THE TASK: Both the line with "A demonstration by" and the line with "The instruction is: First" in the records below must appear in the output, along with every line between them, exactly and with nothing added.

EXERCISE INPUTS:
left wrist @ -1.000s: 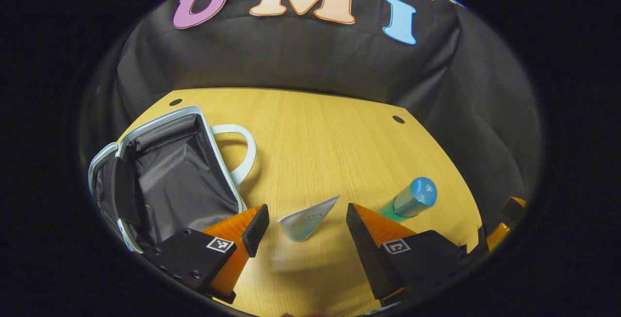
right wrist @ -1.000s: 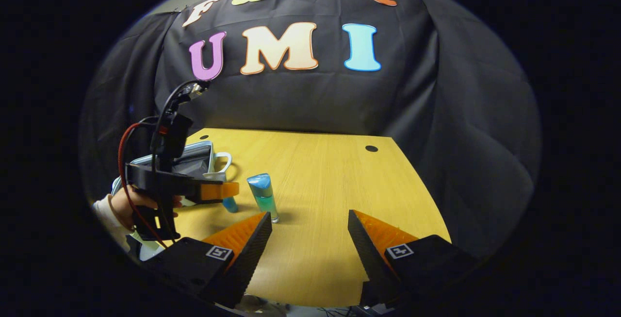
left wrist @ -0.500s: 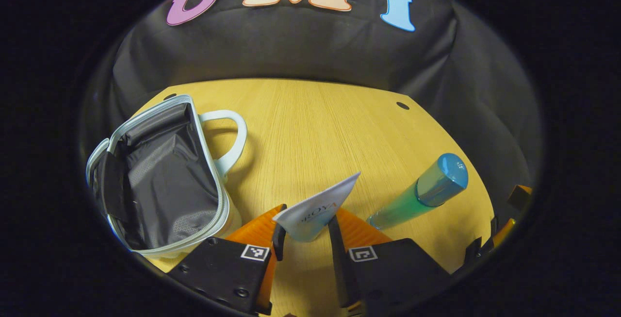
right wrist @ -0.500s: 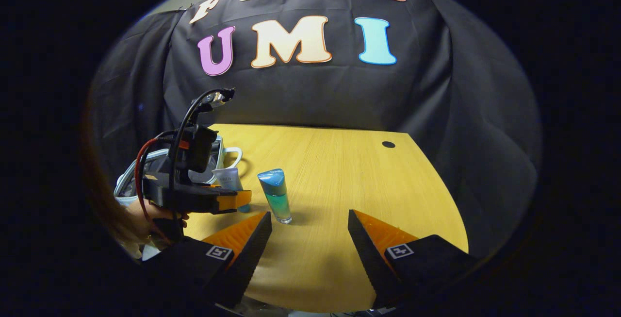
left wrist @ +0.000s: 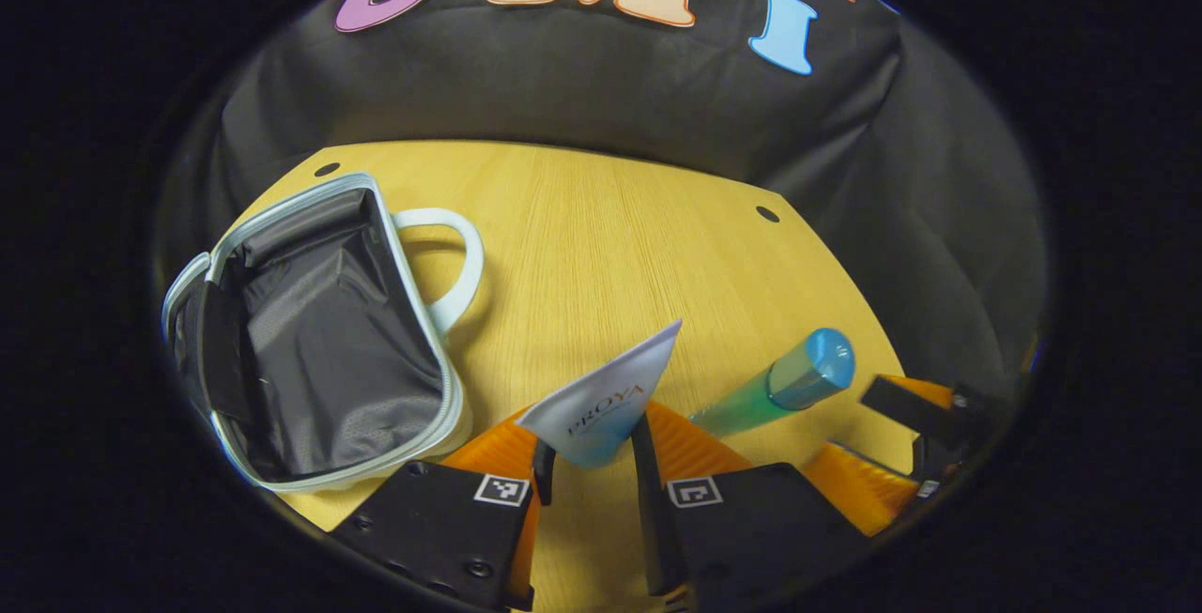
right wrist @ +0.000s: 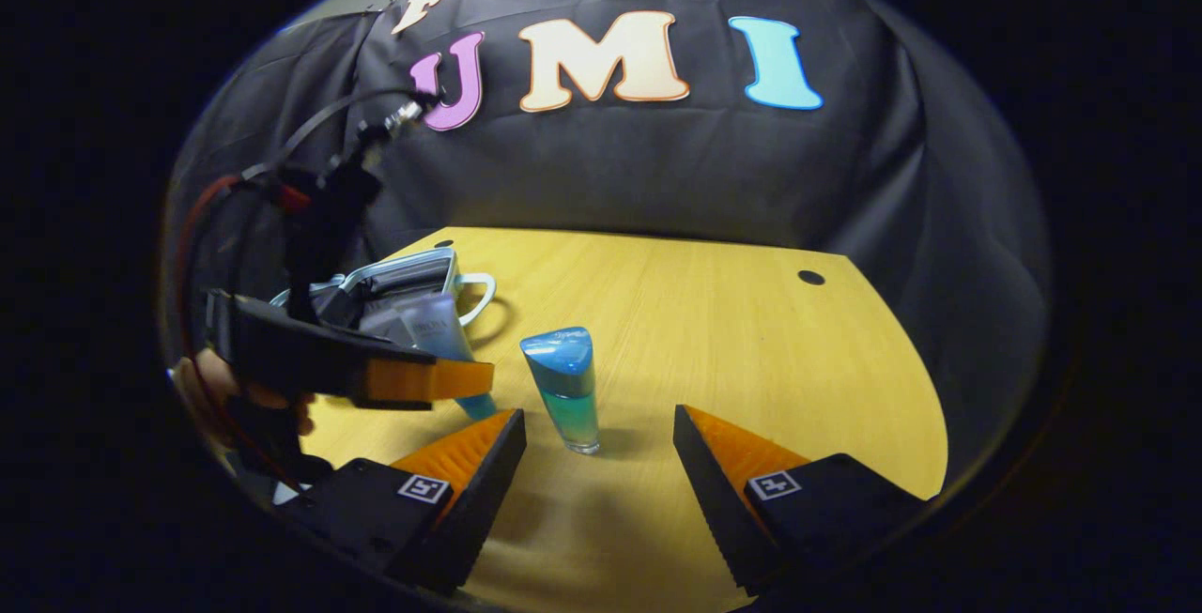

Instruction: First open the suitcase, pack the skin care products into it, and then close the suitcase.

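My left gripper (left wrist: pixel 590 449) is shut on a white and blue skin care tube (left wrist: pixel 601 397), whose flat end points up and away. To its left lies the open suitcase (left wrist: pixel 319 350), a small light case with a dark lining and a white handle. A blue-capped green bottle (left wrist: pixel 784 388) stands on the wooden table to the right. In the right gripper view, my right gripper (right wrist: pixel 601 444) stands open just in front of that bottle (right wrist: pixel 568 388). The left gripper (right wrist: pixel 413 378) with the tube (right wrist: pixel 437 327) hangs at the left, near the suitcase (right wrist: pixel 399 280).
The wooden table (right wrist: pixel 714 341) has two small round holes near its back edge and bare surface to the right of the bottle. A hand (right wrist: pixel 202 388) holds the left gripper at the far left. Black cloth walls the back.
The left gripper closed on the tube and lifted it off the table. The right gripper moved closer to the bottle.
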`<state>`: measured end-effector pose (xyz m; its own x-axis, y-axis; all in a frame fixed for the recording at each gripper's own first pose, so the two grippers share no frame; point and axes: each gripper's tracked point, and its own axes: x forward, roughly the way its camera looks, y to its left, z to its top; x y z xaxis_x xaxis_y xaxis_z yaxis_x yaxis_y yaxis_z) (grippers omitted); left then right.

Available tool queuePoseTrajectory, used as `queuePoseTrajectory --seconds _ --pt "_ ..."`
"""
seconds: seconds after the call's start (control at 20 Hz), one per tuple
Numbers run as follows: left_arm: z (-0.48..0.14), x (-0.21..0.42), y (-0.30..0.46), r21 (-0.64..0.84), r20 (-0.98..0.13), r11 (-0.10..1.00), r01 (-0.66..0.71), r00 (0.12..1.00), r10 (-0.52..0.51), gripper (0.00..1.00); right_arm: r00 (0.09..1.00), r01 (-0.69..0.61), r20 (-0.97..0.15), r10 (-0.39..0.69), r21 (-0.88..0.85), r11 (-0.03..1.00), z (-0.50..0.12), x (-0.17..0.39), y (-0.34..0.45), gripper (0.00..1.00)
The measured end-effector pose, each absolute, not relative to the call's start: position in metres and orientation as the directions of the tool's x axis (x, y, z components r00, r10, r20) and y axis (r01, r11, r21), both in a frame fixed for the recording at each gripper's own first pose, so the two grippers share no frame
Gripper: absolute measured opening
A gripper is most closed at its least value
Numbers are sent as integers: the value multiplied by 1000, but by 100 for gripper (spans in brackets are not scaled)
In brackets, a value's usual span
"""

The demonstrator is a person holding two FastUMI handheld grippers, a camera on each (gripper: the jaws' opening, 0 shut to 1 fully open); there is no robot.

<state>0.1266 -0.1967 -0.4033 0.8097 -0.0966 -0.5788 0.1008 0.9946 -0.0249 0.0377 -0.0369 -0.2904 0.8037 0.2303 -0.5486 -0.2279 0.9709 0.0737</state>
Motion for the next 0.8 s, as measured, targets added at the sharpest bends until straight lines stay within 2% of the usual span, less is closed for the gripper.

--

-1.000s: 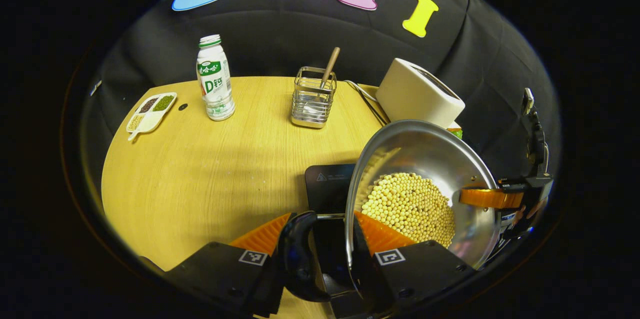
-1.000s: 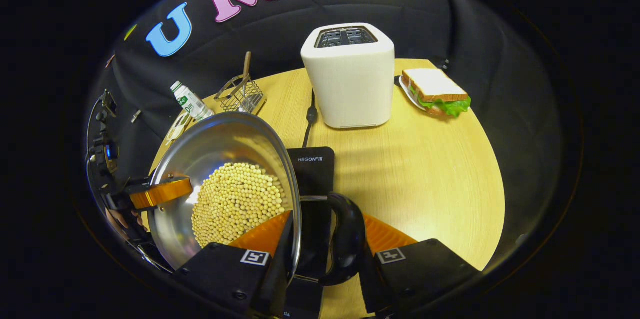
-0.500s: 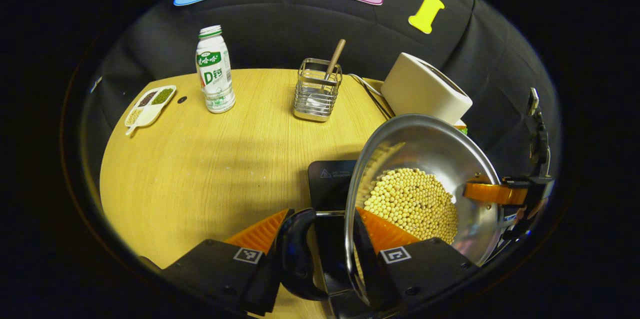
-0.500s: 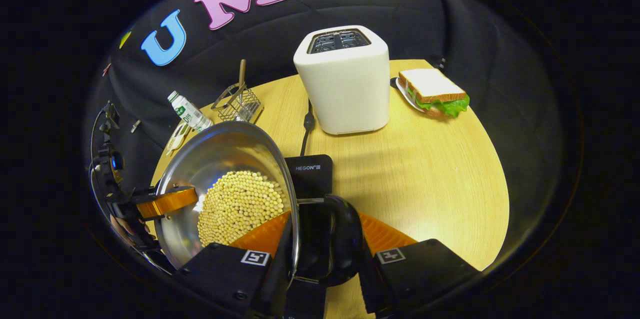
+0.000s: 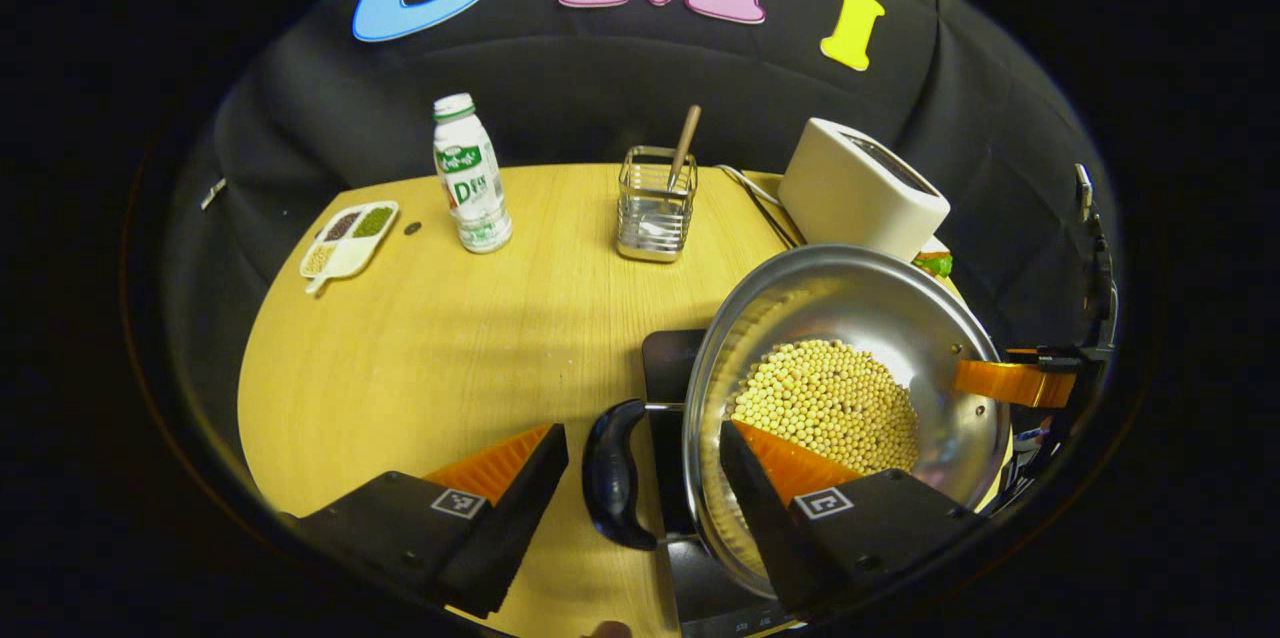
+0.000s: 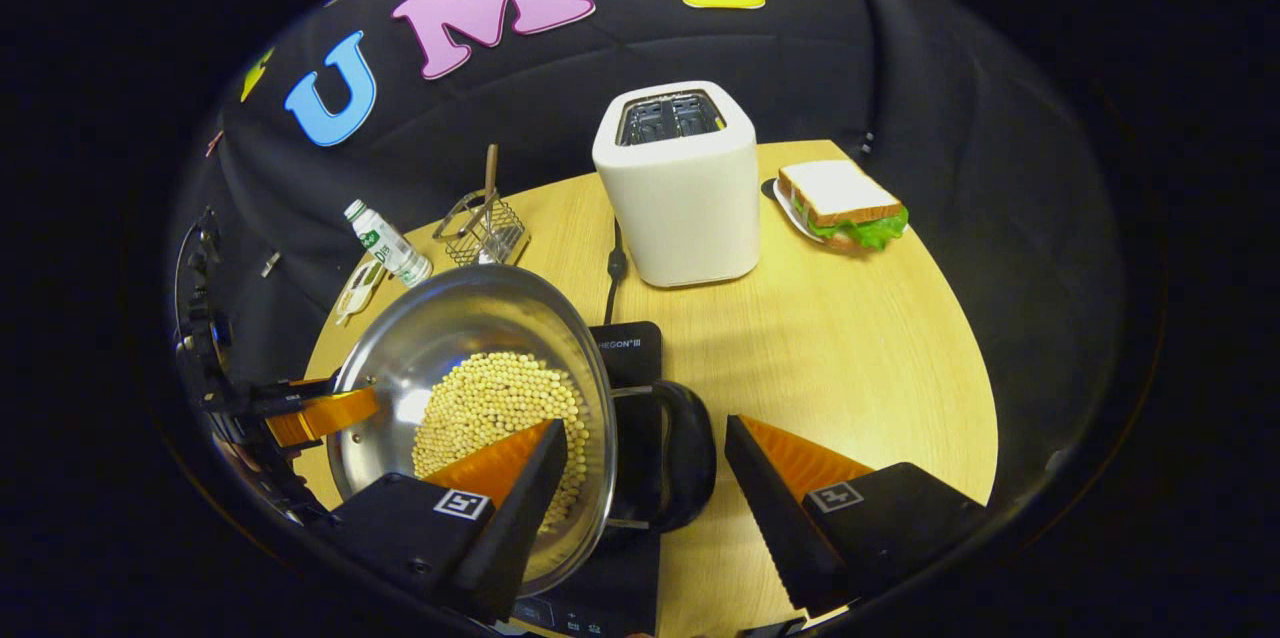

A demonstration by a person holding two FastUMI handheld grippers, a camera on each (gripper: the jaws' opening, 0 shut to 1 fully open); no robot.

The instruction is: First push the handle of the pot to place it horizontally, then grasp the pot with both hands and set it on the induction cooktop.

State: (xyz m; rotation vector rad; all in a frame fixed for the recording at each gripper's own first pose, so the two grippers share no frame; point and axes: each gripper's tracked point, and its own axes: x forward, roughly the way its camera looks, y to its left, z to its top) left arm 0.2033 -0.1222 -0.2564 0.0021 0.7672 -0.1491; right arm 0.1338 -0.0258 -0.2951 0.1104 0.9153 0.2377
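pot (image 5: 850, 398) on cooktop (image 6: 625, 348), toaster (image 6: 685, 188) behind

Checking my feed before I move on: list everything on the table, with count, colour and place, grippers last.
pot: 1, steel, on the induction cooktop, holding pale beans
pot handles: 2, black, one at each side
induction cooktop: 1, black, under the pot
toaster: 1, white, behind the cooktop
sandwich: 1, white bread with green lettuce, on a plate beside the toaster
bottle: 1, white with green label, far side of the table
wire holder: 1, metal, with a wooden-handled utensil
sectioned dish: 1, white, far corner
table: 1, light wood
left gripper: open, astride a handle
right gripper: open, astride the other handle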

RESULT OF THE EXERCISE:
A demonstration by a person holding two FastUMI handheld grippers, a camera on each (gripper: the jaws' opening, 0 shut to 1 fully open); no robot.

The instruction is: First push the handle of the pot to place it horizontally, then grasp the pot with both hands and set it on the induction cooktop.

No more output will be given for this exercise.